Steve takes a long, fortifying sip from one of the glasses, apparently planning to go do a triathalon in a second, and worms his phone out of his pocket. He holds it in front of Bucky's face with the selfie camera on. When Bucky reaches to grab it, he clicks his tongue, and Bucky puts his hands back in his lap. "Mirror, mirror on the wall," he murmurs, expecting Steve to take the bait, but Steve takes the bait in the wrong way and answers, "You."

Bucky's face is already red from crying and coming but he watches it flush redder. In his peripheral, Steve grins, overly pleased with himself.

It's not as though he looks any different than he imagined he would, really. There's his usual face with its usual parts. Here and there, strands of hair, curled with sweat, have fallen from the bundle on top of his head.

And there are shields in his ears. One only visible after he tucks a fallen strand of hair away.                                                       

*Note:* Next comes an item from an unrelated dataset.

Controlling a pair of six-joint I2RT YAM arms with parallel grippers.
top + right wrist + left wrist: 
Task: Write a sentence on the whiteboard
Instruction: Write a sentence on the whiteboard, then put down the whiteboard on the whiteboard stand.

Red and white and blue and intricately painted and absurd for being wooden, and _there_. They're there inside him, on either side of him, bracketing all those usual face parts. Containing them. God help him, they _bring out the blue in his eyes_ , though not as much as they bring out the red in his tear-sticky face.

He bites his lip and takes Steve's free hand, drawing it to the left ear, which he's got turned close to the camera. His eyes strain to remain on the screen. "Gotta check," he says.

"Check what, Buck?"

"When you press my ear against my skull. If it stabs me right. I—It looks—" He has to hope the way he swallows expresses himself clearer than any word could. "But the final test, you know. Can you hurt me?"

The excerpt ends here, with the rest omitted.